─── COLLECTED MATERIAL

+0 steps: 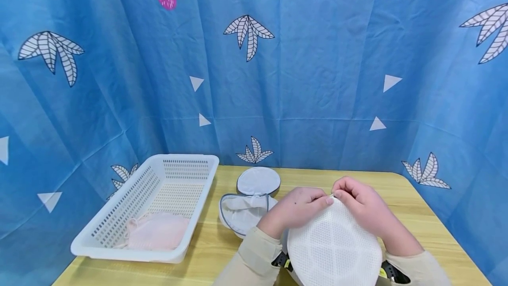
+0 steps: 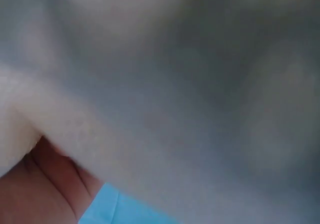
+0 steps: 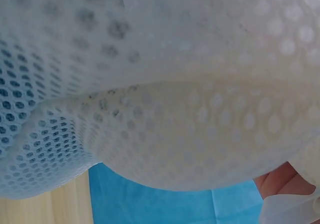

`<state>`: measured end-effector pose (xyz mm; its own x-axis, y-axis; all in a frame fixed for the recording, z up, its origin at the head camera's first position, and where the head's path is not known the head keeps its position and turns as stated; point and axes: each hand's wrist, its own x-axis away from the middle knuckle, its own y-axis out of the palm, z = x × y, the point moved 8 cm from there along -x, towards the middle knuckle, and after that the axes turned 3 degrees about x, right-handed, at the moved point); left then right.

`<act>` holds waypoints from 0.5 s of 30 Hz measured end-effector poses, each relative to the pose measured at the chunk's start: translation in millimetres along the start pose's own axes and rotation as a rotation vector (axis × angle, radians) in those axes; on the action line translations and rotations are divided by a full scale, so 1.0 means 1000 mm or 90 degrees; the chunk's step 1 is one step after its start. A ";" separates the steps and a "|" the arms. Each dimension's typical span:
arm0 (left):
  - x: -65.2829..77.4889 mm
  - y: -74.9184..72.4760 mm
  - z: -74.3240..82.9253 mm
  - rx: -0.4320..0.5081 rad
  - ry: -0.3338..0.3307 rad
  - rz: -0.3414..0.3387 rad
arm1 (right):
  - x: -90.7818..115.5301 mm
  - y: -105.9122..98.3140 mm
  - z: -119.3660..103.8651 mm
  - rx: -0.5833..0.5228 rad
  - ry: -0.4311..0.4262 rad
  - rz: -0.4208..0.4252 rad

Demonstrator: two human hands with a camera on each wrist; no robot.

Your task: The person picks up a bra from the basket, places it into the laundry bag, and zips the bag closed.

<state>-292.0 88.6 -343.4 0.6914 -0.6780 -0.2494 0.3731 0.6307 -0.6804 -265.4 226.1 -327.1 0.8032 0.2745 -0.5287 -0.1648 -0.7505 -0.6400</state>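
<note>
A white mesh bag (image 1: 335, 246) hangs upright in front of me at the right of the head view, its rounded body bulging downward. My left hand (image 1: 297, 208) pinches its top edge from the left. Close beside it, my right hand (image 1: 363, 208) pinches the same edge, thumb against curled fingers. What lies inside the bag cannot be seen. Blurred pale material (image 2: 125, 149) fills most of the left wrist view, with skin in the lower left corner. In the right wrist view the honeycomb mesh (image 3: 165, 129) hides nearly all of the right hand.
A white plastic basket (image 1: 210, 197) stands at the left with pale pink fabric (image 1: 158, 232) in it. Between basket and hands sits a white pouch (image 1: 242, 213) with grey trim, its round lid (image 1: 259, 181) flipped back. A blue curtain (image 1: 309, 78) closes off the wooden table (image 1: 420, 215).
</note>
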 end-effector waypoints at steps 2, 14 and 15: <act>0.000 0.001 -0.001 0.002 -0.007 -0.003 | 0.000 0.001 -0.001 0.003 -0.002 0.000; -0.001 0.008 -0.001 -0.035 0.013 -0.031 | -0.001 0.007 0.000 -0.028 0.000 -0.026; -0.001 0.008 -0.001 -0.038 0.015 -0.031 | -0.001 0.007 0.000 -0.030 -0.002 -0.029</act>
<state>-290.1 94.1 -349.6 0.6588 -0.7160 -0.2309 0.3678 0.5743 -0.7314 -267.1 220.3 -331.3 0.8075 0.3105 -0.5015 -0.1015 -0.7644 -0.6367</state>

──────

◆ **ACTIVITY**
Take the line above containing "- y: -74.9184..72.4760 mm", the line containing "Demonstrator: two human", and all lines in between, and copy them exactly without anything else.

◆ **OUTPUT OF THE EXERCISE**
  - y: -74.9184..72.4760 mm
  - z: -74.3240..82.9253 mm
  - rx: -0.4320..0.5081 rad
  - ry: -0.3338..0.3307 rad
  - rz: -0.3414..0.3387 rad
arm1 (right):
  - x: -90.7818..115.5301 mm
  - y: -105.9122..98.3140 mm
  - z: -119.3660..103.8651 mm
  - rx: -0.5833..0.5228 rad
  - ry: -0.4311..0.4262 rad
  - rz: -0.4208..0.4252 rad

Demonstrator: two human hands with a camera on each wrist; no robot.

No further output is required here.